The proposal was the focus of protests over the last few months as the Standing Rock Sioux Tribe and supporters argued the pipeline would threaten the water source and way of life. The reservation is a half-mile south of the proposed pipeline crossing.


“Today, the U.S. Army Corps of Engineers announced that it will not be granting the easement to cross Lake Oahe for the proposed Dakota Access Pipeline. Instead, the Corps will be undertaking an environmental impact statement to look at possible alternative routes. We wholeheartedly support the decision of the administration and commend with the utmost gratitude the courage it took on the part of President Obama, the Army Corps, the Department of Justice and the Department of the Interior to take steps to correct the course of history and to do the right thing," Standing Rock Sioux Tribal Chairman Dave Archambault II said in a statement.
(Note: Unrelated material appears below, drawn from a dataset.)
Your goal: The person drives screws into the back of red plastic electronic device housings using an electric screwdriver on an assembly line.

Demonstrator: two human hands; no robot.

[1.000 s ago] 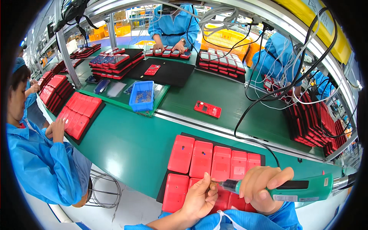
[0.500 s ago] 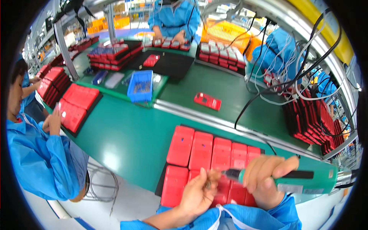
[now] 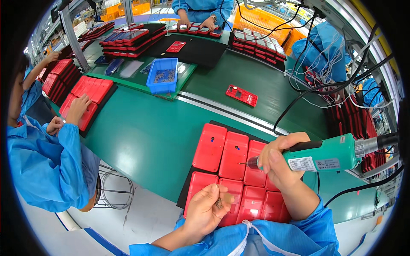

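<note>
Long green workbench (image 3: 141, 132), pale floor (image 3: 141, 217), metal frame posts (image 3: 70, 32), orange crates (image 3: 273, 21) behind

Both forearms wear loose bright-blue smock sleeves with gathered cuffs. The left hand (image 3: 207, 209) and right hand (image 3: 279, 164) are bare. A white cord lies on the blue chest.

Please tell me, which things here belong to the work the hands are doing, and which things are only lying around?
In use:
right hand gripping the green electric screwdriver
left hand holding small screws
red covers on the black mat

Lying about:
blue bin of small parts
single red board on the green belt
</note>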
Gov. Jack Dalrymple referred to the Army Corps' decision as a "serious mistake" while U.S. Rep. Kevin Cramer called it a "very chilling signal" for the future of America's infrastructure.


U.S. Attorney General Loretta Lynch announced that the Department of Justice will continue to keep watch over North Dakota with efforts to "provide resources" for anyone who "can play a constructive role in easing tensions."



Bernie Sanders, a proponent for preserving the sacred land tweeted his thanks to the Obama administration once the decision was made public.